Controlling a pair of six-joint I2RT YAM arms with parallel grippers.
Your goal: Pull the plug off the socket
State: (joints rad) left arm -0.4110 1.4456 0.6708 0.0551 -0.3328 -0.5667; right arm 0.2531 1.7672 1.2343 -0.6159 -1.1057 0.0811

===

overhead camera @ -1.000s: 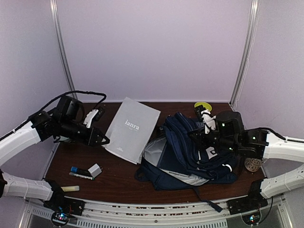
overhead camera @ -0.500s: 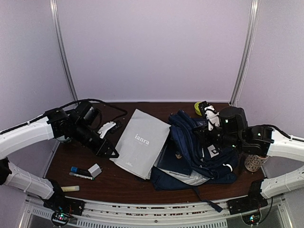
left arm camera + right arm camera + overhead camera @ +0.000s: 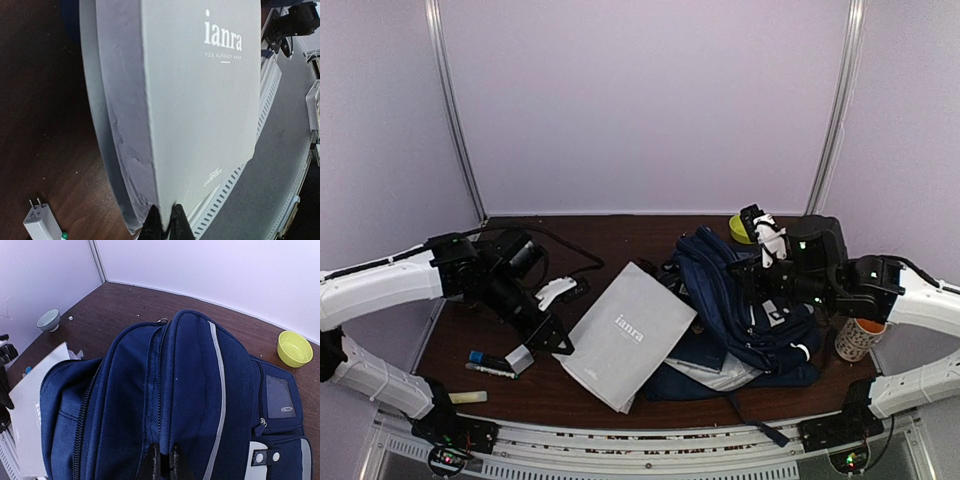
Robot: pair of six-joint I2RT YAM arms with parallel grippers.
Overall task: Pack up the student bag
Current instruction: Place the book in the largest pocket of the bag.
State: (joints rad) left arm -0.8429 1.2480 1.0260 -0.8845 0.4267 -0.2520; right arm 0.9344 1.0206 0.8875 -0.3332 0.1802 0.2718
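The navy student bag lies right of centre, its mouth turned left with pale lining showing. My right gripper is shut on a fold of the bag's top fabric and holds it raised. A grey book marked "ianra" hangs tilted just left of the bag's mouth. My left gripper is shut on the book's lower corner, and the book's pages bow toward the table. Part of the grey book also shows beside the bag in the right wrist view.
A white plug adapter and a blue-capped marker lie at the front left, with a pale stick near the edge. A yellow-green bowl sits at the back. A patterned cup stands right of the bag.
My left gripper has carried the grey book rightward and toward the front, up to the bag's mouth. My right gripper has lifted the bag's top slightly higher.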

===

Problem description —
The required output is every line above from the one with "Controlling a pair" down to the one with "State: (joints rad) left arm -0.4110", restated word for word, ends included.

Expected output —
Controlling a pair of six-joint I2RT YAM arms with parallel grippers.
Your goal: Pull the plug off the socket
State: (joints rad) left arm -0.4110 1.4456 0.6708 0.0551 -0.3328 -0.5667; right arm 0.2531 1.7672 1.2343 -0.6159 -1.1057 0.0811

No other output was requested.